L’affaire, devenue virale sur les réseaux sociaux après la diffusion d’images montrant les adolescents à leur arrivée, a ravivé le débat sur la migration irrégulière des mineurs et les drames humains qui l’accompagnent.
Le ministre algérien de l’Intérieur, des Collectivités locales et du Transport, Saïd Sayoud, a confirmé la poursuite des efforts visant à ramener les jeunes en Algérie. Il a souligné que l’Algérie et l’Espagne partagent une vision commune dans la lutte contre l’émigration irrégulière, insistant sur la nécessité d’une coopération bilatérale renforcée dans ce domaine.
De son côté, le ministre espagnol de l’Intérieur, Fernando Grande-Marlaska, a déclaré que les parents des mineurs avaient officiellement demandé à récupérer la garde parentale et à rapatrier leurs enfants. Les autorités espagnoles ont donné suite à cette demande, en coordination avec les institutions algériennes.
Selon les premiers éléments de l’enquête, les sept adolescents avaient quitté les côtes algériennes à bord d’une embarcation de fortune.

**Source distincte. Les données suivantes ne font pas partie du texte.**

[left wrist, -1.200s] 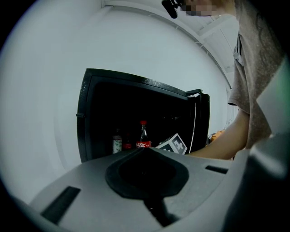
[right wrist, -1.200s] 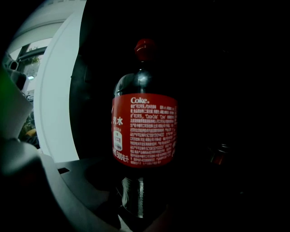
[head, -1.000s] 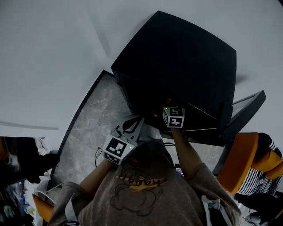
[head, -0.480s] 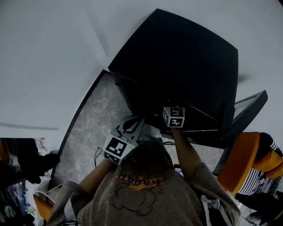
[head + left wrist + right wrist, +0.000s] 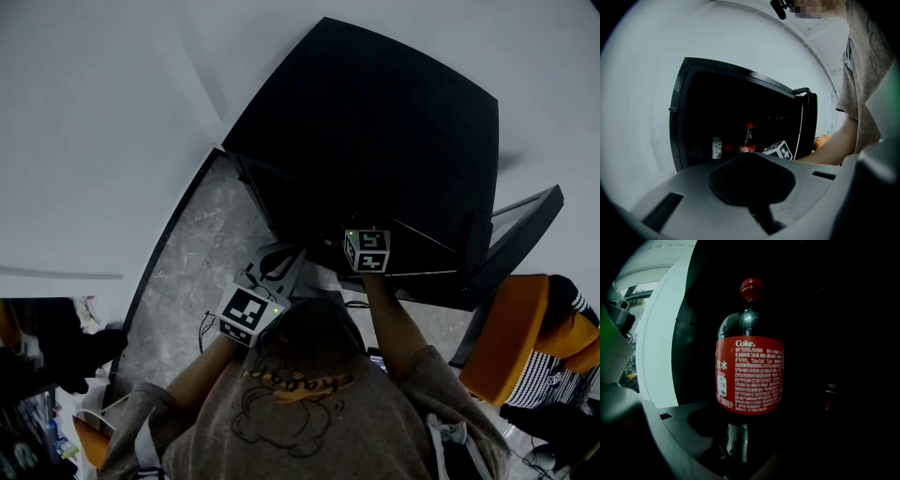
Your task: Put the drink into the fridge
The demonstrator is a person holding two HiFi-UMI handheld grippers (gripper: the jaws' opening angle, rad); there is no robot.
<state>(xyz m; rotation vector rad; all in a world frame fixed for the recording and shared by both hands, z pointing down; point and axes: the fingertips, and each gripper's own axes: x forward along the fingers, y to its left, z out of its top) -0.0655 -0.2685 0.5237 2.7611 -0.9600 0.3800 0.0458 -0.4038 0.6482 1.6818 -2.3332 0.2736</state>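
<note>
A Coke bottle [image 5: 750,371] with a red cap and red label stands upright between the jaws of my right gripper [image 5: 740,446], which is shut on its lower body. The bottle is inside the dark opening of the black fridge [image 5: 375,141]. In the left gripper view the same Coke bottle [image 5: 748,140] shows on a fridge shelf, beside the right gripper's marker cube [image 5: 780,150]. My left gripper [image 5: 757,187] hangs back outside the fridge, jaws together with nothing between them. In the head view the left gripper [image 5: 272,267] sits low, left of the right marker cube [image 5: 367,250].
A small bottle with a pale label [image 5: 716,147] and a red can [image 5: 727,150] stand on the same shelf left of the Coke. Another can [image 5: 828,399] glints at the right. The fridge door [image 5: 511,248] stands open at the right, near an orange chair [image 5: 502,342].
The head view has shifted a little. Both grippers keep their places, and the right one still grips the bottle.
</note>
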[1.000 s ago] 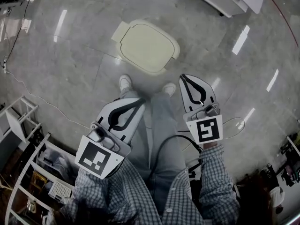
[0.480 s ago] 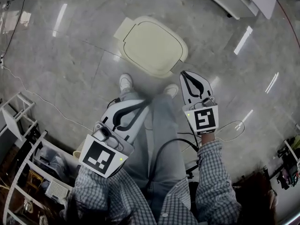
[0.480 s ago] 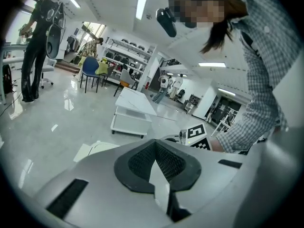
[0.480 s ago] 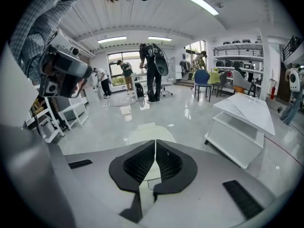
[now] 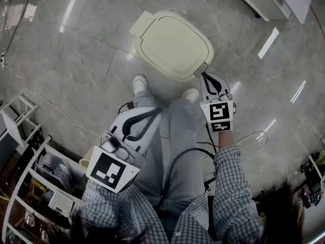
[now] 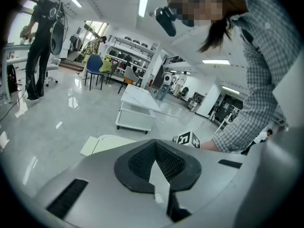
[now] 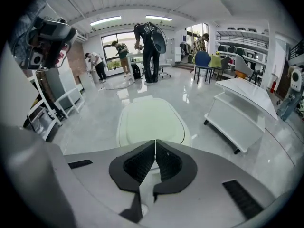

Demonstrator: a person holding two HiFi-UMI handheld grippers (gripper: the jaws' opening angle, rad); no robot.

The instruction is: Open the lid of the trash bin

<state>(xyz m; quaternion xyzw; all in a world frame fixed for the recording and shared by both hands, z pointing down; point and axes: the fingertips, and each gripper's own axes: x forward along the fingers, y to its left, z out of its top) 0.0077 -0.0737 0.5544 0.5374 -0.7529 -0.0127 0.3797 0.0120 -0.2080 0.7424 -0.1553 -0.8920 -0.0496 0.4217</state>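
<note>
The pale cream, rounded-square plastic lid (image 5: 175, 44) of the trash bin lies flat and shut, directly ahead of and below the right gripper (image 5: 204, 75). That gripper's jaws are pressed together with nothing between them. Their tip sits at the lid's nearest corner, just beside a small grey tab (image 5: 201, 68) — whether it touches the tab I cannot tell. Clenched jaws make one blunt point, which would suit pressing a latch or hooking under a rim, so I judge this to be the approach to the opening move, with the lid not yet raised. The left gripper (image 5: 155, 111) is well behind the right one and farther from the bin. It is likewise closed on nothing and held low against the person's grey trousers, probably to keep it out of the way. The person's white shoes (image 5: 138, 84) stand just to the right gripper's left, close to the bin. Off to that gripper's right stands a low white cart (image 7: 237, 113) on the glossy grey floor (image 5: 76, 70)
</note>
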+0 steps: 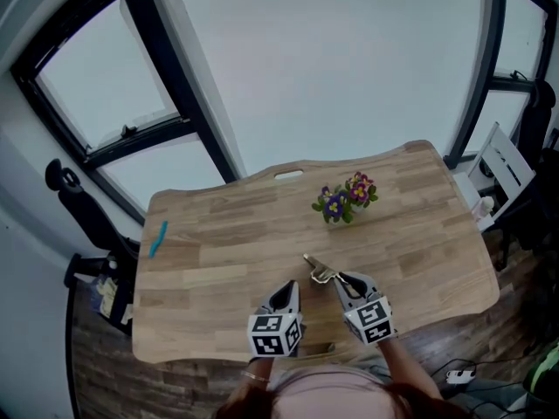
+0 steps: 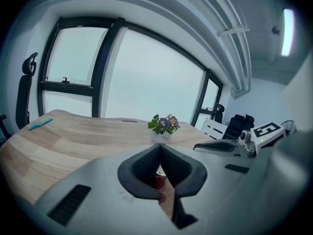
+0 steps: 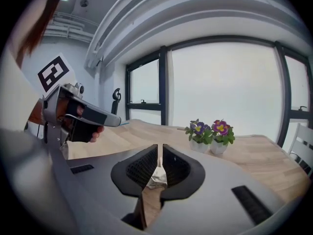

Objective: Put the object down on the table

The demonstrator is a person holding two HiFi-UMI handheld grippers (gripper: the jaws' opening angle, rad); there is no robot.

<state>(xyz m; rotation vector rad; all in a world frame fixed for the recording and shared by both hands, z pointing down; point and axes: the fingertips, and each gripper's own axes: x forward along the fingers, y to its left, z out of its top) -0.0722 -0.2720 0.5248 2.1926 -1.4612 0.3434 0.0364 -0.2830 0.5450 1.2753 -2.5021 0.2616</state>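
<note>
Pinching small silvery object (image 1: 316, 271) at lower centre of head view: right gripper (image 1: 343, 280), jaws pressed on its near end, over table (image 1: 218, 234). Left gripper (image 1: 288, 291) jaws together, empty. Object judged light, stiff, smooth metal, liable to slip; hold by narrow end.

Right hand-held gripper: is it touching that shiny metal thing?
Touching. The right gripper view shows the right hand-held gripper with jaws clamped on the metal thing.

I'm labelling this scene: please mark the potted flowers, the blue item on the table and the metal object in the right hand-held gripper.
potted flowers (image 1: 345, 200): head view, middle of the cluster.
blue item (image 1: 157, 238): head view, mid-length.
metal object (image 3: 158, 178): right gripper view, silvery part between the jaws.
</note>
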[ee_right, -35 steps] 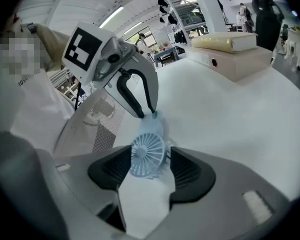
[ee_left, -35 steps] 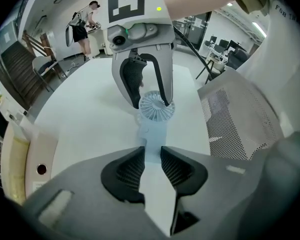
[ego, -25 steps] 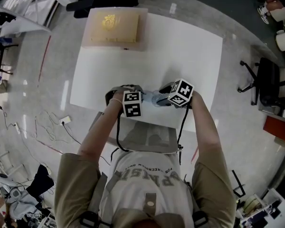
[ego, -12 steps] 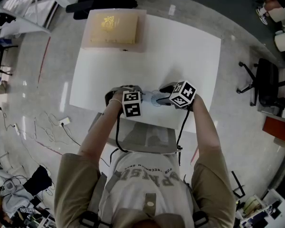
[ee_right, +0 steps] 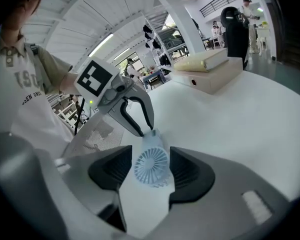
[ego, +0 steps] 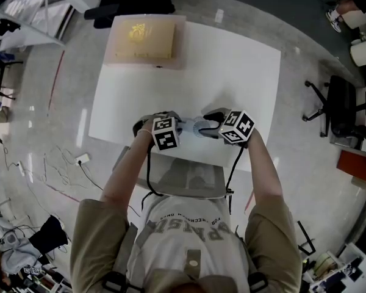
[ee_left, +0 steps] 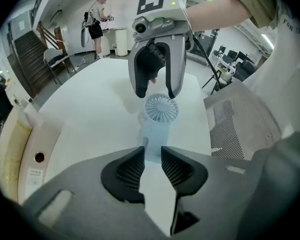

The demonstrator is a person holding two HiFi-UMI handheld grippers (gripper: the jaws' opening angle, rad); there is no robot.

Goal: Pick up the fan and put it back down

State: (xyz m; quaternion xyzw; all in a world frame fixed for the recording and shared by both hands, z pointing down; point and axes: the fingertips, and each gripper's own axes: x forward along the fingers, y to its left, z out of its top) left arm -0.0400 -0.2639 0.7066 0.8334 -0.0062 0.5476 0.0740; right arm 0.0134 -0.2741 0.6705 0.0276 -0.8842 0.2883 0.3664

Leur traversée périlleuse à travers la Méditerranée illustre le désespoir de nombreux jeunes attirés par le mirage européen, souvent sans conscience des risques mortels qu’ils encourent. À leur arrivée, les autorités espagnoles ont pris en charge les mineurs conformément aux procédures légales en vigueur : examens médicaux, suivi psychologique et entretiens individuels ont été menés pour évaluer leur état de santé et leurs conditions de voyage.

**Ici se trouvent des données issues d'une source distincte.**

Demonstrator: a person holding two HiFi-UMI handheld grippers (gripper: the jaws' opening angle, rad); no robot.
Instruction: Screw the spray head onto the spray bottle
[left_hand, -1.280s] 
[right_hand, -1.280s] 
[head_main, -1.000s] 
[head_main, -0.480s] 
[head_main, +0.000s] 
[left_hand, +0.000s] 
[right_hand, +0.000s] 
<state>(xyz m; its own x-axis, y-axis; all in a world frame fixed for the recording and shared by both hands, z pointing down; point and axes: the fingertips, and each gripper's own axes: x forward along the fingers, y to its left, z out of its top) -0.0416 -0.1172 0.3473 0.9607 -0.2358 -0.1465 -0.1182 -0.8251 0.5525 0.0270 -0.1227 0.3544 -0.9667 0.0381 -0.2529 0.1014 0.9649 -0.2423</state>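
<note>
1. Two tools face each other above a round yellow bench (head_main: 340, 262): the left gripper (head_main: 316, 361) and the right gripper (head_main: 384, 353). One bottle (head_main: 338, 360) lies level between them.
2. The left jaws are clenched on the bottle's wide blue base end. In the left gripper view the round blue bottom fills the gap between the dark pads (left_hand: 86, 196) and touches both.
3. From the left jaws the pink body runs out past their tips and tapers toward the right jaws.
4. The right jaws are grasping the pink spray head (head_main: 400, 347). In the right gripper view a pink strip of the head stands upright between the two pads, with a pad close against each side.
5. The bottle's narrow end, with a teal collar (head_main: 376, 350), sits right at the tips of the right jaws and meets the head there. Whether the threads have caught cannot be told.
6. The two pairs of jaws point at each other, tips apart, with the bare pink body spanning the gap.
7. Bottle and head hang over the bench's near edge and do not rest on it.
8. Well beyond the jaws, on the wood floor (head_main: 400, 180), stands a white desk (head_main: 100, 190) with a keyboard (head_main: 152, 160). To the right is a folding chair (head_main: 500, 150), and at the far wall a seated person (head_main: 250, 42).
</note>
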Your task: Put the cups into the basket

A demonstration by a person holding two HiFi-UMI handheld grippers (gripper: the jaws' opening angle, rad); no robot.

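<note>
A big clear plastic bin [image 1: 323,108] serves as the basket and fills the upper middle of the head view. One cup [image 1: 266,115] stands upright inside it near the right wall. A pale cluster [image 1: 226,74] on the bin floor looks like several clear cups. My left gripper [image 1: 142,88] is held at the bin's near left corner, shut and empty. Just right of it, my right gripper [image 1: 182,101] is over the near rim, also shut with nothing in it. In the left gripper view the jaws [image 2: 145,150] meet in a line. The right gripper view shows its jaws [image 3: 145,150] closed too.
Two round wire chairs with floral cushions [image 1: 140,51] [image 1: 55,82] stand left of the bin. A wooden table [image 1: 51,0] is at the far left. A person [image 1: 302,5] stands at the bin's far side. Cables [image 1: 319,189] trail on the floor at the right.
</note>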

En parallèle, les services algériens ont ouvert une enquête pour déterminer les circonstances exactes de leur départ, notamment pour identifier les réseaux de passeurs impliqués dans ce type d’opérations.

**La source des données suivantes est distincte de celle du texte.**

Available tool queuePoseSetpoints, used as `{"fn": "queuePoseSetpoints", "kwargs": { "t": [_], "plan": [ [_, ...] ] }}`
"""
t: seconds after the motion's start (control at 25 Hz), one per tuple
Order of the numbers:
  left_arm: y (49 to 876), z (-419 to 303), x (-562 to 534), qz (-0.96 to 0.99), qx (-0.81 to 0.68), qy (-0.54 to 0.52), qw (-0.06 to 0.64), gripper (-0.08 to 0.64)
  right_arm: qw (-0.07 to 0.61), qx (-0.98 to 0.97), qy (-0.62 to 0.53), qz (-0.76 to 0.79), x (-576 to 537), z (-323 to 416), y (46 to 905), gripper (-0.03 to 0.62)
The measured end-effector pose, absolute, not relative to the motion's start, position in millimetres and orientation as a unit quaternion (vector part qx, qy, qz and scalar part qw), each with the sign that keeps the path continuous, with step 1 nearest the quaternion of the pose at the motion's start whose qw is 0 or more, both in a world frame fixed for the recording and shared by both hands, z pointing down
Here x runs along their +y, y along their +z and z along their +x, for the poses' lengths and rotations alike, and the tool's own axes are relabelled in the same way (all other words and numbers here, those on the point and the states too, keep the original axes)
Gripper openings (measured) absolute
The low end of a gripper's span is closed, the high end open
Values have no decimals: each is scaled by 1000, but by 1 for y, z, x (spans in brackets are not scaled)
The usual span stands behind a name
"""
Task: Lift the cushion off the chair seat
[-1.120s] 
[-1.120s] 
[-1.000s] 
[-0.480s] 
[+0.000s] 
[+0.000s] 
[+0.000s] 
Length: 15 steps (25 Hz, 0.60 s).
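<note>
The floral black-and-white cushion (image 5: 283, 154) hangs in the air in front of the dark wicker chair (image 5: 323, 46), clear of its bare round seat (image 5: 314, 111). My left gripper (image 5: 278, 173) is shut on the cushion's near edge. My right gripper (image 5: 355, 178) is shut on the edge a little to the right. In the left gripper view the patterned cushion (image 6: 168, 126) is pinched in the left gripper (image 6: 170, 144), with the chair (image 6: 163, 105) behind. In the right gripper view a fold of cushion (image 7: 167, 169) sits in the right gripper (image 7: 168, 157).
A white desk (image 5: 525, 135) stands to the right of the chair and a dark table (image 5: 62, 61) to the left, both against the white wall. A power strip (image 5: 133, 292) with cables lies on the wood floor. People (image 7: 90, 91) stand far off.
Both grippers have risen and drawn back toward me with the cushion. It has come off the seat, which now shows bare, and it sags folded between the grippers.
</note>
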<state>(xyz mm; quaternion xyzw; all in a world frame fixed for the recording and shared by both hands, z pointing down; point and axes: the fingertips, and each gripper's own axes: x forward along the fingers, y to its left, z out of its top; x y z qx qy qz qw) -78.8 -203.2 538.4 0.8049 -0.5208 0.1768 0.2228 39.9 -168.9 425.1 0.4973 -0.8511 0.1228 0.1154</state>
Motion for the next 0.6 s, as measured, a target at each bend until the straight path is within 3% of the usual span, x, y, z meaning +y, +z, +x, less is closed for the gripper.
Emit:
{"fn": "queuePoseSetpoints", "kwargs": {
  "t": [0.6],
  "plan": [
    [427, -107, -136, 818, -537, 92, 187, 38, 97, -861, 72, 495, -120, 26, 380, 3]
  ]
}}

La mise en œuvre de l’accord bilatéral entre Alger et Madrid sur le rapatriement des mineurs et la réactivation du “protocole de mobilité et de retour” marque une avancée notable dans la coopération entre les deux pays. Ce mécanisme, longtemps resté inactif, vise à protéger les enfants mineurs tout en endiguant les réseaux de migration illégale.